→ **Dataset content**:
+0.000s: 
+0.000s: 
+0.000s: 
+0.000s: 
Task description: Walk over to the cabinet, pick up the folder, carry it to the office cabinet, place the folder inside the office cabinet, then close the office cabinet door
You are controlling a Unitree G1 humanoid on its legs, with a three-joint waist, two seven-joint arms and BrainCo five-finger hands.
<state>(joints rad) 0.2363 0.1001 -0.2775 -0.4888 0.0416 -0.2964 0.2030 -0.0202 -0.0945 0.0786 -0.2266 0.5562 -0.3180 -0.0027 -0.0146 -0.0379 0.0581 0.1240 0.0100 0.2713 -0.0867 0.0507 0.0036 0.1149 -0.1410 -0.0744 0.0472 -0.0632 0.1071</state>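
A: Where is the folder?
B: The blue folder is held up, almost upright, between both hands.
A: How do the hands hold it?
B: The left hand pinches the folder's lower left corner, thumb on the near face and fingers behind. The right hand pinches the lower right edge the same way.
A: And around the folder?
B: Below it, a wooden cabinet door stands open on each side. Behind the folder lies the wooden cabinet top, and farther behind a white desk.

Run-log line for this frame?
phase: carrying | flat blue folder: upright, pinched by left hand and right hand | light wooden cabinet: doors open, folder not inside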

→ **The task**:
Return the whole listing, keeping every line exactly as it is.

→ **Exercise output**:
+0.000s: 
+0.000s: 
+0.000s: 
+0.000s: 
Task description: Walk over to the cabinet, pick up the folder, carry it to the office cabinet, place the folder inside the office cabinet, then close the office cabinet door
You are controlling a Unitree G1 humanoid on its legs, with a three-joint waist, two seven-joint arms and BrainCo five-finger hands.
<state>(joints rad) 0.2363 0.1001 -0.2775 -0.4888 0.0416 -0.2964 0.2030 -0.0202 -0.0945 0.0786 -0.2266 0.5562 -0.3180 -0.0027 -0.0146 -0.0379 0.0581 0.1240 0.0100 0.2713 -0.0867 0.0507 0.0036 0.1149 -0.1410 -0.0744 0.0472 -0.0632 0.1071</state>
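A: Where is the folder?
B: The blue folder is held up, almost upright, between both hands.
A: How do the hands hold it?
B: The left hand pinches the folder's lower left corner, thumb on the near face and fingers behind. The right hand pinches the lower right edge the same way.
A: And around the folder?
B: Below it, a wooden cabinet door stands open on each side. Behind the folder lies the wooden cabinet top, and farther behind a white desk.

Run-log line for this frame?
phase: carrying | flat blue folder: upright, pinched by left hand and right hand | light wooden cabinet: doors open, folder not inside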

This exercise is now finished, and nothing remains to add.